▸ **Exercise instructions**:
Look below for lines that hold the string "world" and copy each one.

══════════

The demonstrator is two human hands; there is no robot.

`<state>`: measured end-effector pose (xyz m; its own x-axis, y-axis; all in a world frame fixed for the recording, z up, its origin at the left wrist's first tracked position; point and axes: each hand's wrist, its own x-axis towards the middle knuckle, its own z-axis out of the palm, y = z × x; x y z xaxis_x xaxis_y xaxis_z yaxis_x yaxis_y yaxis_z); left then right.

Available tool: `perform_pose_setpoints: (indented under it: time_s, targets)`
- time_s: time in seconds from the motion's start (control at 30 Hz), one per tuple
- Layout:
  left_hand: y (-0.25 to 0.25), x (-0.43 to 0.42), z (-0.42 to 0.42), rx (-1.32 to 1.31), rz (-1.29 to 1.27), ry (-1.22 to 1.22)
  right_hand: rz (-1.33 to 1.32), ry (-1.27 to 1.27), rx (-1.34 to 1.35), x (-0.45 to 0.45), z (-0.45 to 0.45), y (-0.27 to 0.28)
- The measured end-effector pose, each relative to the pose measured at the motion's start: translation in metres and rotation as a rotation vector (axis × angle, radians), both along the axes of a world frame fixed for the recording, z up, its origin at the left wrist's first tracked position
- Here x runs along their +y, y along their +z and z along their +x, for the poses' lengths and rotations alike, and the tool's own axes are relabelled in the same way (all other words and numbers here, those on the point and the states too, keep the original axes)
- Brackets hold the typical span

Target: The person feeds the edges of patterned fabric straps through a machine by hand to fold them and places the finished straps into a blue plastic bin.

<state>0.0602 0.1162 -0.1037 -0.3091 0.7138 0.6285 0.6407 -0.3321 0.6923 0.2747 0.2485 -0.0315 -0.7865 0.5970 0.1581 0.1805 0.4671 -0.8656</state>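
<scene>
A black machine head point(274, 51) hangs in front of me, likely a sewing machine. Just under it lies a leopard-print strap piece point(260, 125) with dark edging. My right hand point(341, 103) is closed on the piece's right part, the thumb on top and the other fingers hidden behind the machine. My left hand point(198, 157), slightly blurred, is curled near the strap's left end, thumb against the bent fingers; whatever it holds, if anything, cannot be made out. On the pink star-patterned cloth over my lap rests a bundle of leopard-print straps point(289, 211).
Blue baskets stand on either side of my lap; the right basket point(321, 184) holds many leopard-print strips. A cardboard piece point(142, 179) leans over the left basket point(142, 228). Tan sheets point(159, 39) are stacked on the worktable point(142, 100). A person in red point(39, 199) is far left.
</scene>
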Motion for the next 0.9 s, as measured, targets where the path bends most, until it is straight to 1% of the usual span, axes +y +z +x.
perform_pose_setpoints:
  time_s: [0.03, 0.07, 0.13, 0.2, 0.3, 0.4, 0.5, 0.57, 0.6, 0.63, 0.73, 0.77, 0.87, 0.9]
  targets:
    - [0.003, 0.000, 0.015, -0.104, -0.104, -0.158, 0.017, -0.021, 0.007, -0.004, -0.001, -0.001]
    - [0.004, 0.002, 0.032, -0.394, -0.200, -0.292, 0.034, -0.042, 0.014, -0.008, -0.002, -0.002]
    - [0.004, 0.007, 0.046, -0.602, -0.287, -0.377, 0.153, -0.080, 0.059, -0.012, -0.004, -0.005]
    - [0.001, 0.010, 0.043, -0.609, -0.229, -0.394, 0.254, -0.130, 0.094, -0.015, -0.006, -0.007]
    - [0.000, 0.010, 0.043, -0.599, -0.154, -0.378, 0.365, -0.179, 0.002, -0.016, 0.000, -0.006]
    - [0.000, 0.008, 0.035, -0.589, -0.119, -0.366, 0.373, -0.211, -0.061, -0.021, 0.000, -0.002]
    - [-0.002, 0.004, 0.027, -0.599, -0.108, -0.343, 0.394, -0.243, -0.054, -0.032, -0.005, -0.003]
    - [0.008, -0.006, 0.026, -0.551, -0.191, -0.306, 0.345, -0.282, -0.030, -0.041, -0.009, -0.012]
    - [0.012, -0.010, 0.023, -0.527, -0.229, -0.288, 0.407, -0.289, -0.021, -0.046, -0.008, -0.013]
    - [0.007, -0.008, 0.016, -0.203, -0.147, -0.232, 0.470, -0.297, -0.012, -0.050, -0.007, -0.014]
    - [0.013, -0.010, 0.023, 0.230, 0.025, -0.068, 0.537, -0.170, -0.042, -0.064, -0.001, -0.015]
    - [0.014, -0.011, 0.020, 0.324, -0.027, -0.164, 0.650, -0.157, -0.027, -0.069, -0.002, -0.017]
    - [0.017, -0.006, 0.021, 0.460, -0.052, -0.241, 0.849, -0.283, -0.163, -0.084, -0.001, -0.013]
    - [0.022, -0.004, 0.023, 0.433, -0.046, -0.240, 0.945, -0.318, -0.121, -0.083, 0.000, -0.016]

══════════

▸ **Reply to the task**:
`<state>`: measured end-effector pose (xyz m; its own x-axis, y-axis; all in a world frame fixed for the recording, z up, its origin at the left wrist's first tracked position; point and axes: each hand's wrist, its own x-axis towards the middle knuckle, its own z-axis out of the palm, y = z × x; x y z xaxis_x xaxis_y xaxis_z yaxis_x yaxis_y yaxis_z); left then right.
- The measured end-effector pose, each relative to the pose measured at the motion's start: translation in metres and rotation as a rotation vector (axis × angle, radians), both along the axes of a world frame fixed for the recording, z up, its origin at the left wrist's first tracked position

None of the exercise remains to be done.